Berglund looked up, then away, self-consciously. “Yeah, maybe, although I guess I knew there wasn’t really a hope in hell. At the autopsy, the ME found that part of the right lung was more or less intact, and he said there was no sign of smoke inhalation in the air sacs.”
“All right then, that’s something, isn’t it? It means Grace Meade had drawn her last breath before the fire even started.”
Berglund frowned. “Yeah, I suppose.”
“And that being the case, it wouldn’t have made any difference whether or not you’d gotten her out.”
Berglund seemed unconvinced. “Maybe. But there’s no saying how long she’d been down. Maybe she could’ve been revived…or something. I don’t know. It just feels like I could’ve handled it better.”
Cruz shifted forward in his seat, elbows on his knees. “Look, Deputy, it seems to me you did plenty. You went into that house and you saved Jillian Meade’s life—not once, but twice. I think you should let yourself off the hook and just focus on your investigation. If Grace Meade was dead before the fire broke out, it means she was murdered and the fire was probably set to cover tracks. I imagine this has to be tough on a lot of people around here, but the evidence is what you need to be focusing on. And it’s your investigation, obviously. I don’t mean to come riding in like some bounty hunter, okay? I asked for the arson team to look things over to make sure there was no confusion about what went down, but I’m not here to step on your toes. All I really want to do is speak to Jillian Meade and clear up some questions about what happened while she was over in England.

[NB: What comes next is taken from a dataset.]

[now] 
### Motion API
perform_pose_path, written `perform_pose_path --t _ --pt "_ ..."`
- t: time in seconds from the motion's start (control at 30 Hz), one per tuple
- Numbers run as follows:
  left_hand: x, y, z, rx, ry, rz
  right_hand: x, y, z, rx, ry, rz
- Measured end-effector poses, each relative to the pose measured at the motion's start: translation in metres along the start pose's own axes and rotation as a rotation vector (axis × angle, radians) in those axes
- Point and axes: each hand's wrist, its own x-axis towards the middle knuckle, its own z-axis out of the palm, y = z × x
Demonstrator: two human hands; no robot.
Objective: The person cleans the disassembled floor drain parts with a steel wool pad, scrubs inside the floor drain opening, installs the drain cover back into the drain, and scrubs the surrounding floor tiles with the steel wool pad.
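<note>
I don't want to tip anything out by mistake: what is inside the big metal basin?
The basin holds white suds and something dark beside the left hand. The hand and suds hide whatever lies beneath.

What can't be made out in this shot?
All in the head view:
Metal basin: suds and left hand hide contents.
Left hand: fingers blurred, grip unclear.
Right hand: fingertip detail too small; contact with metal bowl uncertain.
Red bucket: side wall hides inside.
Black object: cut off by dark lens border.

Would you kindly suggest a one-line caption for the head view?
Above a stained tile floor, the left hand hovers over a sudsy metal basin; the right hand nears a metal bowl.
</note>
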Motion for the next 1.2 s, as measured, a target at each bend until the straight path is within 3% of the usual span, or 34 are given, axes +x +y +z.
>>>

She gives me her statement, I’m outta here. I’ll send it off to the Brits and that’ll probably be that. Is that okay with you?”
Berglund nodded wearily, like a man who was both exhausted and in over his head. How many murder investigations had he even handled? Cruz wondered. In a town this size, it was a distinct possibility this was his first.
“Talking to Jillian, though,” Berglund said, “that could be a problem.”
“How so? She’s in the hospital here in town, right?”
“Not anymore. They moved her to the regional hospital over in Montrose. The local clinic isn’t equipped to handle a case like hers.”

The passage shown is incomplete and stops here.